→ **What the exercise asks**
Locate each line with the string "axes" in the listing below and copy it.

→ **Source data**
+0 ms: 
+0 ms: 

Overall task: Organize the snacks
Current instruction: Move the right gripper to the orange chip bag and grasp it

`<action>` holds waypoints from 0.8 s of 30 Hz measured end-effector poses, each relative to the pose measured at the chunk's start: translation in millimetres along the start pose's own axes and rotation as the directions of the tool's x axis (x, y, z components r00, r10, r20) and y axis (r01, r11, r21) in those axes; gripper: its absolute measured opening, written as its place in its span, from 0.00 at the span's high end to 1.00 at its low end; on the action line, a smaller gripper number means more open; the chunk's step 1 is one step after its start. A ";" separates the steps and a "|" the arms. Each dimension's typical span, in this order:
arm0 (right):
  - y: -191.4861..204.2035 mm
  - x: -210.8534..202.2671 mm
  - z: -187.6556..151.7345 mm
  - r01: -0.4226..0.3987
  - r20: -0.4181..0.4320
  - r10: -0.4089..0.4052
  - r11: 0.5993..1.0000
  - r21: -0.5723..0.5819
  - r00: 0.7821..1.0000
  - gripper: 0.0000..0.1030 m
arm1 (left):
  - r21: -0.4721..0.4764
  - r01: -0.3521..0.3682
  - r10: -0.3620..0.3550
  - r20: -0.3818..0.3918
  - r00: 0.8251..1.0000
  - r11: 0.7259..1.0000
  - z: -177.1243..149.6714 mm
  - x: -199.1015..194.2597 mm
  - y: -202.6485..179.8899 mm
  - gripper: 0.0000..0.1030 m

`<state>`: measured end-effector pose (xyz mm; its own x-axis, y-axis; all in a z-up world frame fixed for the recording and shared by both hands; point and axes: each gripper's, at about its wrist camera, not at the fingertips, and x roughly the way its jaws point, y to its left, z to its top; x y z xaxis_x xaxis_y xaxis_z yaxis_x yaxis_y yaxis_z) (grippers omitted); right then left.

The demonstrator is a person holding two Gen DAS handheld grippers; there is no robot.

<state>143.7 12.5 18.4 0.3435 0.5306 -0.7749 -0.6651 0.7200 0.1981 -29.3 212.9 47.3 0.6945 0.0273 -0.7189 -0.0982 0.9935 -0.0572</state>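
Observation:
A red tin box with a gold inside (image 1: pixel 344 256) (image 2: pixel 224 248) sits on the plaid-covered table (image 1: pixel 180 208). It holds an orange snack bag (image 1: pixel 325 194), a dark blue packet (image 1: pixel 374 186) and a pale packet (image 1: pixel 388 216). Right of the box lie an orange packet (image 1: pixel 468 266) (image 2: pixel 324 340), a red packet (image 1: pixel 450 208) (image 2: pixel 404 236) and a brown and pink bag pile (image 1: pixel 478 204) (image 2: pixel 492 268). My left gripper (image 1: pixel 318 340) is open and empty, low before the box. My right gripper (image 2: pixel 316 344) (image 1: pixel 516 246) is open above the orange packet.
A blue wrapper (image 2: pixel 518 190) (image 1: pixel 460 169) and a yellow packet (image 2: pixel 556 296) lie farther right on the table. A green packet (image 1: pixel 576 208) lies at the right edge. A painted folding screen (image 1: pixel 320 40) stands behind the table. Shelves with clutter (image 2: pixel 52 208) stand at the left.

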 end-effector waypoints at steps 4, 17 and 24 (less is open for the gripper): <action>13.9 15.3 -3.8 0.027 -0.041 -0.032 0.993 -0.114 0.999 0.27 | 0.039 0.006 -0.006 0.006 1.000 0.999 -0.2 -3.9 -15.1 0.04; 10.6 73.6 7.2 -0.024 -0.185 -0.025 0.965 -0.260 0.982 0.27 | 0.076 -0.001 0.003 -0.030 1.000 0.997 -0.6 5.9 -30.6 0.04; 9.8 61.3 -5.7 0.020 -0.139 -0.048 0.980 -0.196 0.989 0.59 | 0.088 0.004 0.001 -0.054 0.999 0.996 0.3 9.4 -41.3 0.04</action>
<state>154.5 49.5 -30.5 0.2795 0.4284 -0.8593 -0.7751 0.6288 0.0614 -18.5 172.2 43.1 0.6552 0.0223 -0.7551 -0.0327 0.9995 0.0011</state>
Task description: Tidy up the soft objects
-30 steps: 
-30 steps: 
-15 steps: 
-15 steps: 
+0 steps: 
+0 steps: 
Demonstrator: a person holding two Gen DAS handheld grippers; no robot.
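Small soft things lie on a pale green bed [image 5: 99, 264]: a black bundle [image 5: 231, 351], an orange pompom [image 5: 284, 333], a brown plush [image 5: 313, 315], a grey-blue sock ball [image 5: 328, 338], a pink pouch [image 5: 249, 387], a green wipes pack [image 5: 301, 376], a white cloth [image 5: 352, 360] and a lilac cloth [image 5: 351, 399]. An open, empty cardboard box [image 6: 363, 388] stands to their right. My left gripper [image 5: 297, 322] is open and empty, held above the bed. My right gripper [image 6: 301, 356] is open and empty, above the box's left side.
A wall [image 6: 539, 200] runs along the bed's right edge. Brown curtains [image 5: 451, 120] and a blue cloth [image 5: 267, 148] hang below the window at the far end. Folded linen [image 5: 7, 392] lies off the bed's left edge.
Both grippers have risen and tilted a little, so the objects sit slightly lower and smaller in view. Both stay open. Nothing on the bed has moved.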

→ **Reply**
`<action>` holds waypoints from 0.8 s of 30 Hz measured end-effector poses, each relative to the pose measured at the chunk's start: translation in millimetres along the start pose's own axes and rotation as the directions of the tool's x axis (x, y, z components r00, r10, r20) and y axis (r01, r11, r21) in those axes; gripper: its absolute measured opening, written as its place in its span, from 0.00 at the span's high end to 1.00 at its low end; on the action line, a smaller gripper number means more open; the chunk's step 1 is one step after its start. A ";" separates the steps and a "|" the arms. Each dimension's typical span, in this order:
`<state>`: measured end-effector pose (xyz mm; its own x-axis, y-axis; all in a z-up world frame fixed for the recording and shared by both hands; point and axes: each gripper's, at about its wrist camera, not at the fingertips, and x roughly the way its jaws point, y to its left, z to its top; x y z xaxis_x xaxis_y xaxis_z yaxis_x yaxis_y yaxis_z) (grippers omitted); right then left.

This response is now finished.